▸ **EXERCISE**
For the records that follow, please set down exactly the lines between the one holding "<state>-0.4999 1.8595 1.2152" and the one holding "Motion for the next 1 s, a", inclusive, and only those.
── MATERIALS PROVIDED
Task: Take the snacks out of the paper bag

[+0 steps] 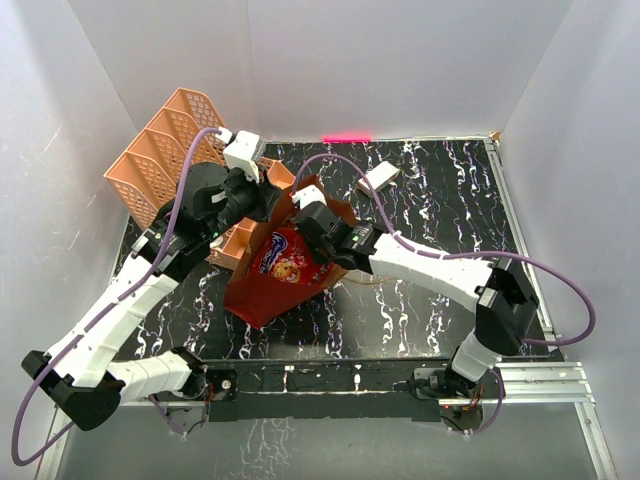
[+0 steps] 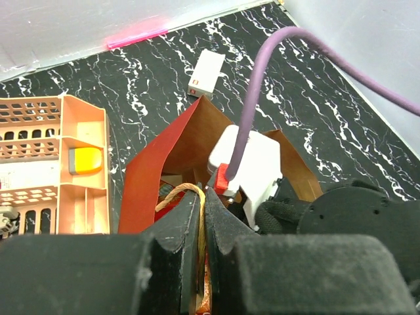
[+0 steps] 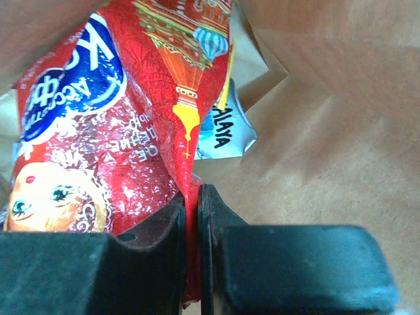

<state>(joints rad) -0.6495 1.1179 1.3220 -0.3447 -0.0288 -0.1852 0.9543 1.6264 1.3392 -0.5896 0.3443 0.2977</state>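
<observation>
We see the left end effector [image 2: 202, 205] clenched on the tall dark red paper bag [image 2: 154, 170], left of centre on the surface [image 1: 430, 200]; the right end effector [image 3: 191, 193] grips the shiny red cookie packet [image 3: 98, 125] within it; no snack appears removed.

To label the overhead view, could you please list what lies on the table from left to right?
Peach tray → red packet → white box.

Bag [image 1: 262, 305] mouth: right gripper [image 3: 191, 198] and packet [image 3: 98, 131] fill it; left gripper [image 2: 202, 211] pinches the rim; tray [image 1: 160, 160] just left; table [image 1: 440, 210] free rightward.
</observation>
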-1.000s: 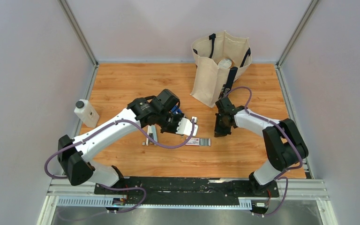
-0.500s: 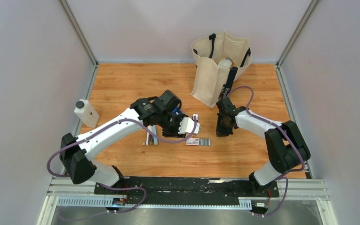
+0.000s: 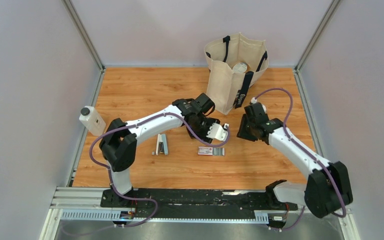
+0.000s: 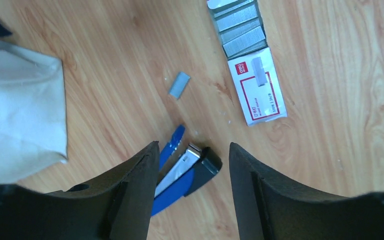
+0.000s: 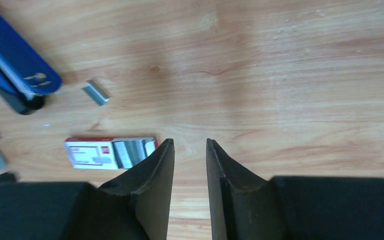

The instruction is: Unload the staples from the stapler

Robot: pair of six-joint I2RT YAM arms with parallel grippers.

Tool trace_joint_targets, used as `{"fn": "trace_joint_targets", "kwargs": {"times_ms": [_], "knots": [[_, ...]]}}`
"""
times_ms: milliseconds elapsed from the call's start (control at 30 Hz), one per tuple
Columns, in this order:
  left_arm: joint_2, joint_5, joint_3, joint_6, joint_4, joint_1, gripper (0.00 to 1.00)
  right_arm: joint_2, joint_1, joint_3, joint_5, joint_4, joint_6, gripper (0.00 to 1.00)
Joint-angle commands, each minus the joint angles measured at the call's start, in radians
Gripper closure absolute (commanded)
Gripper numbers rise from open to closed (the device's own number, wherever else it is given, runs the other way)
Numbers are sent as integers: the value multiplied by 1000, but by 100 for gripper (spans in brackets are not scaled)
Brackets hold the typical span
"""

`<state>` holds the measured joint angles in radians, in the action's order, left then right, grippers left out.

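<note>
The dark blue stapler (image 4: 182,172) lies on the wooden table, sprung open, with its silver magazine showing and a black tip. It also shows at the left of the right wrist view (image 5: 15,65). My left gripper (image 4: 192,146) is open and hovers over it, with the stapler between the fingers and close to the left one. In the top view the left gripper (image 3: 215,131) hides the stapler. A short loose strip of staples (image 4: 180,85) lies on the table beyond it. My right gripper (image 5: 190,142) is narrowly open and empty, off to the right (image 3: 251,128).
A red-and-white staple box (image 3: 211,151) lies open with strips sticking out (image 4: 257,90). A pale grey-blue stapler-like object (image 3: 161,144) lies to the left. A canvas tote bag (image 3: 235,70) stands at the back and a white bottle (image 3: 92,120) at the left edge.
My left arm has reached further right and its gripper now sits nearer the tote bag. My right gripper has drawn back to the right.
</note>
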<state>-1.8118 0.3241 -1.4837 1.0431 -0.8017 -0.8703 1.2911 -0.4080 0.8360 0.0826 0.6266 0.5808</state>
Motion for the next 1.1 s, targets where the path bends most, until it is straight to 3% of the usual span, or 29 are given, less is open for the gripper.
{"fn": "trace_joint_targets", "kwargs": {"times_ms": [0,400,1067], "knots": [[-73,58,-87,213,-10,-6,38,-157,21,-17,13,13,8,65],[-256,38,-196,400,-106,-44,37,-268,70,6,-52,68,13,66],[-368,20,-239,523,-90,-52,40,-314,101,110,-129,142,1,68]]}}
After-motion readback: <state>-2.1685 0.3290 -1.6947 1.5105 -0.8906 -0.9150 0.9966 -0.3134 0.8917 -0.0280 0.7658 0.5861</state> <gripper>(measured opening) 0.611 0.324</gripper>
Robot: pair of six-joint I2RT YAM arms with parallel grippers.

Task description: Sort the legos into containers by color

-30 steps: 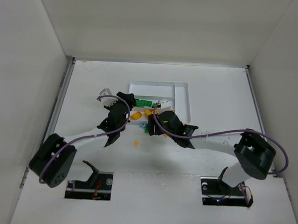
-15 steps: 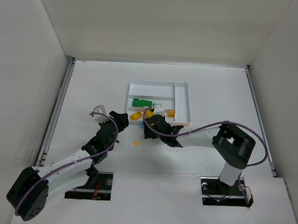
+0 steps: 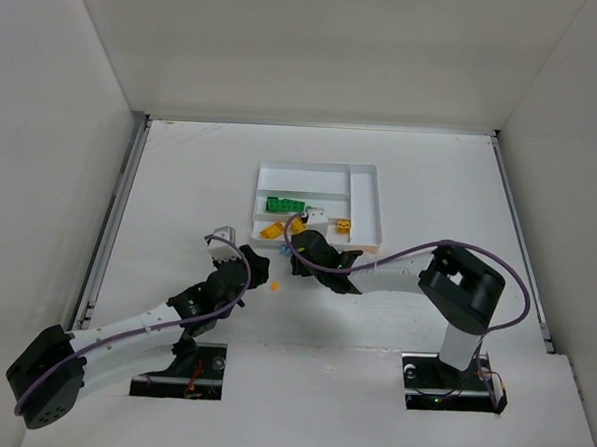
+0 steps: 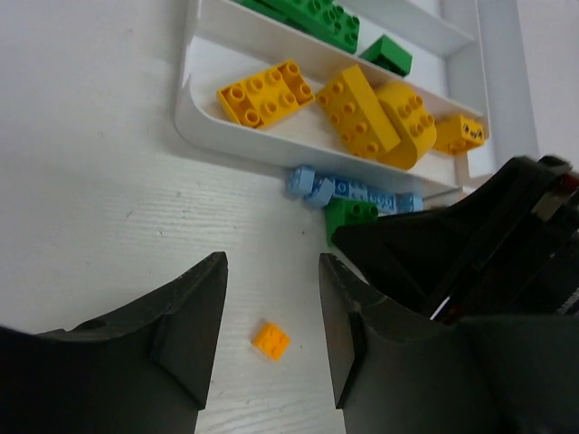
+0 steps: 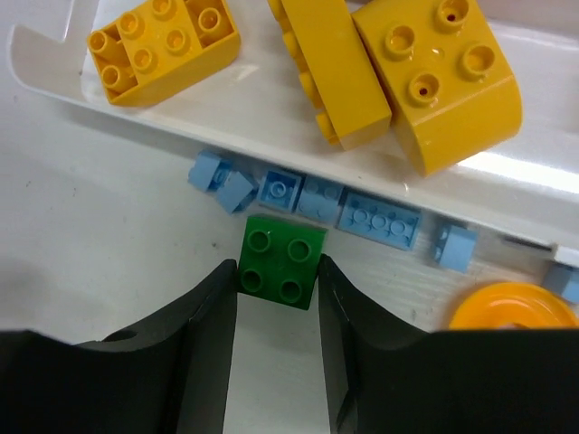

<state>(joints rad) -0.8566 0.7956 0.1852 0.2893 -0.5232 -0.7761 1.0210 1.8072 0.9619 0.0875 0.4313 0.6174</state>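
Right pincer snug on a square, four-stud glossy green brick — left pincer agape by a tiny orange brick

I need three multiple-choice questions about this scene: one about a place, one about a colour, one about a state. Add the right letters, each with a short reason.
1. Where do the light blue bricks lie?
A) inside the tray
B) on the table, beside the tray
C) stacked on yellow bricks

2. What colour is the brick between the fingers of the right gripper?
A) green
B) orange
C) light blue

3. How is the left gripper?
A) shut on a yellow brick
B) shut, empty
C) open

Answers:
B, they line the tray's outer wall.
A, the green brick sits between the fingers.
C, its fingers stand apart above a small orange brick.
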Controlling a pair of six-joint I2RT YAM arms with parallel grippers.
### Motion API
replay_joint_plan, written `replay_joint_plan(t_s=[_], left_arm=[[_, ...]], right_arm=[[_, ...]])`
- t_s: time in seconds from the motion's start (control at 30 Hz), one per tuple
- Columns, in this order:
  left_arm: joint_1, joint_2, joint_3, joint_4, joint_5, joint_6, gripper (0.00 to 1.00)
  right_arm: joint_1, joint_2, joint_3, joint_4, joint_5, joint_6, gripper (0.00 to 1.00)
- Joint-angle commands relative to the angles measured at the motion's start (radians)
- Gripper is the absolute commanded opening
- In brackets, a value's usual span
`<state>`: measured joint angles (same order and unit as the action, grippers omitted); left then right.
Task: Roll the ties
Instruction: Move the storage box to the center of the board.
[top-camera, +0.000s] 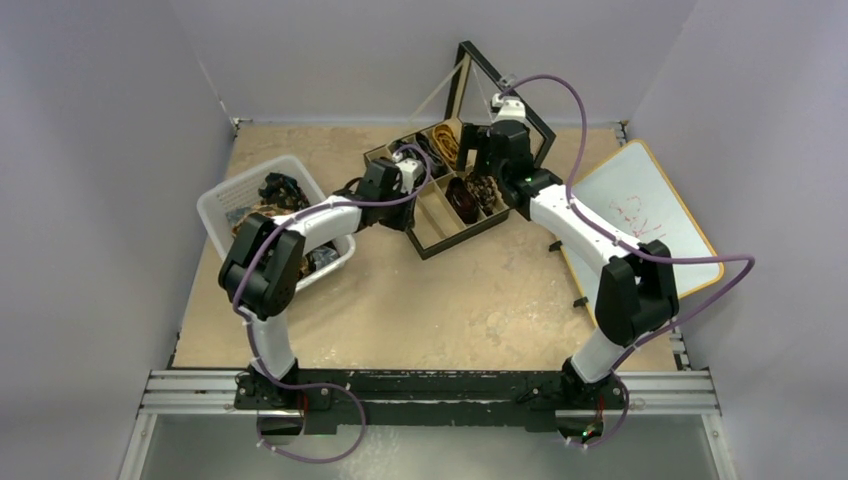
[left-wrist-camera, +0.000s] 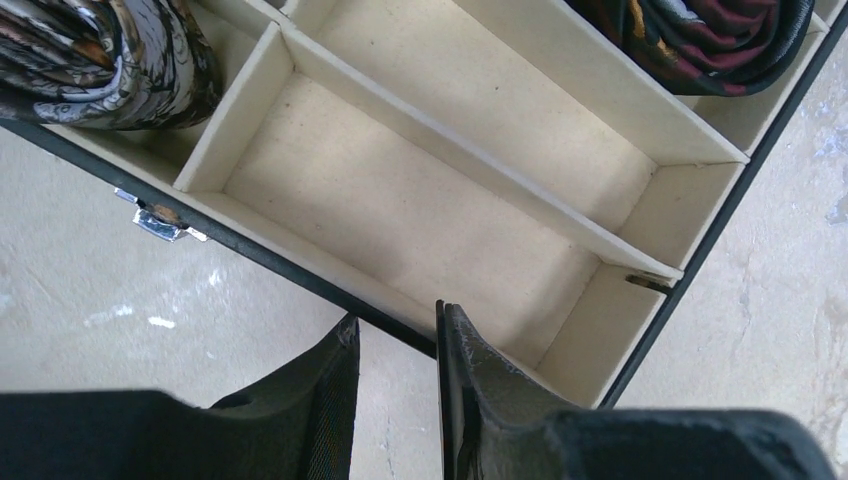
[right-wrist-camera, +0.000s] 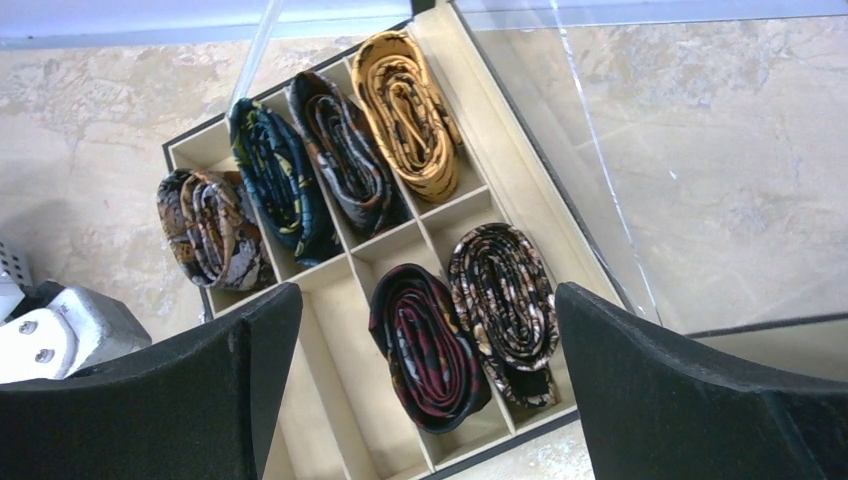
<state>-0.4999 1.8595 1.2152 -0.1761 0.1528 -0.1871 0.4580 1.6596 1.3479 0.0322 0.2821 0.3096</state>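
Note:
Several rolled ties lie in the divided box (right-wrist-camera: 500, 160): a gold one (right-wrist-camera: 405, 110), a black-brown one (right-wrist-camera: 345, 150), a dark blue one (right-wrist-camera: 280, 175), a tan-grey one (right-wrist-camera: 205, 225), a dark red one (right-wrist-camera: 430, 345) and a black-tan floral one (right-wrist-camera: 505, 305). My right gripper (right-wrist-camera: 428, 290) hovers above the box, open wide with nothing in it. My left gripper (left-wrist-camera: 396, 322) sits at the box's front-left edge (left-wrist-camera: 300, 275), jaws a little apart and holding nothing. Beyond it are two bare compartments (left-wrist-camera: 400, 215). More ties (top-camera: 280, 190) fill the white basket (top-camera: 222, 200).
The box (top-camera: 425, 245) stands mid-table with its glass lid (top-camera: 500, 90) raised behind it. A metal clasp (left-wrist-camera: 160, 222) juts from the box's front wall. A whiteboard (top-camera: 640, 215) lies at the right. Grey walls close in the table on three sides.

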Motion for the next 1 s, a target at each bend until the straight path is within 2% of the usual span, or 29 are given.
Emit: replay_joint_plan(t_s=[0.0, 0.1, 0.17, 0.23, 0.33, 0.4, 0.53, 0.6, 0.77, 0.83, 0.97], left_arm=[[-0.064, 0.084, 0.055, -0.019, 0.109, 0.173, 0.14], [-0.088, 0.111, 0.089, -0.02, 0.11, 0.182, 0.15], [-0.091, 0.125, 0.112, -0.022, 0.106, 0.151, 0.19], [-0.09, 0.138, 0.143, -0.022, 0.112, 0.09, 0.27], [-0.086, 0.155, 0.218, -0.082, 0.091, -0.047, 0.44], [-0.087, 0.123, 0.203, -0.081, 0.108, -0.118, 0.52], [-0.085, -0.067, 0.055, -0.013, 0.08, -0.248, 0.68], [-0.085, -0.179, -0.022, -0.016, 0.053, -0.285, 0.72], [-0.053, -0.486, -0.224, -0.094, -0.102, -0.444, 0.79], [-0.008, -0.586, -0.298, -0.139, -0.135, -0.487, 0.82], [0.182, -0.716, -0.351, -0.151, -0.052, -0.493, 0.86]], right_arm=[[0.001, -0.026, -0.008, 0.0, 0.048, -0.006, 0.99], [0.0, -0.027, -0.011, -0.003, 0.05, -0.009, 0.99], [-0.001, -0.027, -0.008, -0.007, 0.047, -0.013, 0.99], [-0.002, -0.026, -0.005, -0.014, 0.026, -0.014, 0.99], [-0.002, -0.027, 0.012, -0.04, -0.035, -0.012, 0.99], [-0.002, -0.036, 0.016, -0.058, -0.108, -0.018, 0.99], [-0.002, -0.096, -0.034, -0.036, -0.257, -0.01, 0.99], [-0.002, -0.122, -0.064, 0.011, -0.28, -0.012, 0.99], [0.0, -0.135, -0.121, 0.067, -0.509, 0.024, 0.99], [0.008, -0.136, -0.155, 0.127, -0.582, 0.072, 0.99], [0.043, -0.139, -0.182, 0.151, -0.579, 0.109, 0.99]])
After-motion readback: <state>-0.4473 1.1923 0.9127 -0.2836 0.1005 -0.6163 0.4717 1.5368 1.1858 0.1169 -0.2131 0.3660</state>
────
▸ **SOLUTION FOR THIS TASK**
<state>-0.4999 1.8595 1.2152 -0.1761 0.1528 -0.1871 0.4580 1.6596 1.3479 0.0322 0.2821 0.3096</state>
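Note:
Several rolled ties lie in the divided box (right-wrist-camera: 500, 160): a gold one (right-wrist-camera: 405, 110), a black-brown one (right-wrist-camera: 345, 150), a dark blue one (right-wrist-camera: 280, 175), a tan-grey one (right-wrist-camera: 205, 225), a dark red one (right-wrist-camera: 430, 345) and a black-tan floral one (right-wrist-camera: 505, 305). My right gripper (right-wrist-camera: 428, 290) hovers above the box, open wide with nothing in it. My left gripper (left-wrist-camera: 396, 322) sits at the box's front-left edge (left-wrist-camera: 300, 275), jaws a little apart and holding nothing. Beyond it are two bare compartments (left-wrist-camera: 400, 215). More ties (top-camera: 280, 190) fill the white basket (top-camera: 222, 200).
The box (top-camera: 425, 245) stands mid-table with its glass lid (top-camera: 500, 90) raised behind it. A metal clasp (left-wrist-camera: 160, 222) juts from the box's front wall. A whiteboard (top-camera: 640, 215) lies at the right. Grey walls close in the table on three sides.
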
Motion for the next 1 s, a target at each bend until the straight path is within 2% of the usual span, or 29 are given.

Nothing remains to be done for this exercise.